Anti-oxidative extracts from the milk thistle plant (Silybum marianum) have been shown
to have antiproliferative effects in several tumor types. Silibinin is the primary
active component isolated from the crude seed extract, silymarin. It has been used
as a dietary supplement for hepatoprotection for over 2000 years. Silibinin has been
shown to be safe in multiple animal models and has had no significant adverse events
in human studies. We investigated the potential for this nontoxic flavolignan to inhibit
proliferation of human colon cancer.
Three well-characterized cell lines, Fet, Geo, and HCT116, were studied. The MTT cell-viability
assay was performed to study the effect of silibinin on proliferation. Fluorescence-activated
cell sorter (FACS) analysis was used to determine the effects of silibinin on cell
cycle and apoptosis. 4', 6'-diamidine-2'-phenylindole (DAPI) staining with confocal
microscopy was used to morphologically confirm these results. Poly ADP-ribose polymerase
(PARP) cleavage and expression levels of p21, p27, cyclins B1/D1, and CDK-2 were measured.
Cyclooxygenase-2 (COX-2) levels were also measured. The experiments were performed
in triplicate and reported as mean values with standard errors. Means were contrasted
using analysis of variance with Dunnet's correction for multiple testing. All statistical
testing was two-sided with a significance level of 5%.
The MTT assay revealed a strong dose-dependent inhibitory effect. Treatment with 75
microg/mL resulted in 50% inhibition of cell-viability (IC-50) in Fet and Geo lines
at 72 h. An IC50 dose of 40 ug/mL was obtained in HCT116, a poorly-differentiated
cell line, at 72 h. FACS analysis demonstrated statistically significant cell-cycle
arrest in all cell lines. G(2)-M phase arrests in Fet and Geo cell lines (P < 0.001)

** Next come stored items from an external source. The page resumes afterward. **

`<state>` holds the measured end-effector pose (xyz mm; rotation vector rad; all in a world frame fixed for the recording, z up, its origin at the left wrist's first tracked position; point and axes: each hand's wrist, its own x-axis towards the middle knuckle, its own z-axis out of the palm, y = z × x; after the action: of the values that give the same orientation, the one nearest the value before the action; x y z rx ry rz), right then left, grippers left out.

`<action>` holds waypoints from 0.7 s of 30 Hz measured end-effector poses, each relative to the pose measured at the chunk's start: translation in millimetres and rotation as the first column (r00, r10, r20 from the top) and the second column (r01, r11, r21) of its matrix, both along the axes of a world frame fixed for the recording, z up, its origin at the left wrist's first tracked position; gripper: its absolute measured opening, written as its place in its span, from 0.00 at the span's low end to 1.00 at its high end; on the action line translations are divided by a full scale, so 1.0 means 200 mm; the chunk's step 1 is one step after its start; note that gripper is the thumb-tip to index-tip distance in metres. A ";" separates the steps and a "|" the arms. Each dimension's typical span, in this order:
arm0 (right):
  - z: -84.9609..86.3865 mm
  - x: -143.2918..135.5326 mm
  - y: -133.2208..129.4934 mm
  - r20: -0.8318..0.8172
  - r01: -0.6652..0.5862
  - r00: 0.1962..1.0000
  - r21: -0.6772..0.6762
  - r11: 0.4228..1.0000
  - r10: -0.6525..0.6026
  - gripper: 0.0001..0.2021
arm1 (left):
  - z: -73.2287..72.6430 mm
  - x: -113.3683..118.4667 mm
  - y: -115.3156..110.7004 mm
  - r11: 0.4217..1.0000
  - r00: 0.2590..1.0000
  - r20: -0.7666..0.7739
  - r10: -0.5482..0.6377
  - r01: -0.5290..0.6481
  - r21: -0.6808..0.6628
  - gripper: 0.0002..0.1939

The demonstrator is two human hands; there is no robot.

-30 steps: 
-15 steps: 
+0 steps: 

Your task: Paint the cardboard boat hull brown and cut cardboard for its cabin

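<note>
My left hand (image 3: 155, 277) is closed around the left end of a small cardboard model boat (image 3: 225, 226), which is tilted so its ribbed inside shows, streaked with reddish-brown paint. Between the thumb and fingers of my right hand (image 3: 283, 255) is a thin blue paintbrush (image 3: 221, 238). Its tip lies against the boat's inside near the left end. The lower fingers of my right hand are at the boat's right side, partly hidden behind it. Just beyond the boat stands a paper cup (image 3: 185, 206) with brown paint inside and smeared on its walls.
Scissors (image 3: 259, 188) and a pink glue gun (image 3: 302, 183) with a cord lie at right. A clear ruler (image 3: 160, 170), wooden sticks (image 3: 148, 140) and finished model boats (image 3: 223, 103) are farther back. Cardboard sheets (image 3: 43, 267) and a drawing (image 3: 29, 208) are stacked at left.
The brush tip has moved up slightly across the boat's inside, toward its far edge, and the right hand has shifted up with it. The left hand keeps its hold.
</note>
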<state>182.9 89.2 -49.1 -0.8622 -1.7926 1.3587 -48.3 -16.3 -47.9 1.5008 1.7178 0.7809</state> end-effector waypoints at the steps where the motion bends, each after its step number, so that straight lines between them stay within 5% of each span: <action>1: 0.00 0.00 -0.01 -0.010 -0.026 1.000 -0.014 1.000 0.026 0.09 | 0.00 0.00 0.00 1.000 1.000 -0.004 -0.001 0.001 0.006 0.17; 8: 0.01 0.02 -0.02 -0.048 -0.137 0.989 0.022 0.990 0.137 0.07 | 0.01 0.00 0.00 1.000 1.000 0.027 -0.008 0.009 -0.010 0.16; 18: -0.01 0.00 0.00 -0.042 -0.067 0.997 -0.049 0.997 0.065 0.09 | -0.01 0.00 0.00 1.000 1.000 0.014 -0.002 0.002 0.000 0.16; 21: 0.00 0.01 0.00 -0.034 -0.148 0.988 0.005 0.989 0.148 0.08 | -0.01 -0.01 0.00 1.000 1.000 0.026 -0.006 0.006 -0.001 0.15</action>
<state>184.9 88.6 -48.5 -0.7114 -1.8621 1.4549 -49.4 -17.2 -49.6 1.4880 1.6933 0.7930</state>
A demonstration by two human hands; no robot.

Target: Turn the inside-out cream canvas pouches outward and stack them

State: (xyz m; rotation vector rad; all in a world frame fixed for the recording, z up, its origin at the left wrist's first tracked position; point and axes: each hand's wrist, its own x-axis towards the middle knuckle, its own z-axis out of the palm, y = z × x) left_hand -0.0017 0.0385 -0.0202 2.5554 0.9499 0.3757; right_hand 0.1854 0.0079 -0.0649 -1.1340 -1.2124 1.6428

and a G1 arrest in HCT116 (P = 0.005) were noted. Trivial increases in early apoptotic
rates (2% to 3%) for Geo and HCT116 were noted on FACS analysis via annexin V-propidium
iodide technique (P < 0.05), but no evidence for apoptosis was seen on Western blot
for PARP cleavage or DAPI. Cyclin B1/D1 and CDK-2 levels were inhibited. Increased
expression of cell cycle inhibitors, p21 or p27, was noted, and there was no effect
on COX-2 expression.
Silibinin significantly inhibits proliferation through cell-cycle arrest via inhibition
of cyclin-CDK promoter activity. Despite its antioxidant profile, there is no effect
on COX-2 expression. Apoptosis does not appear to be greatly increased in human colon
cancer cell lines Fet, Geo, and HCT116. Rather, inhibition of cell cycle regulatory
proteins plays a fundamental role in silibinin's mechanism of action, and this may
serve as a basis for combined use with conventional chemotherapeutics.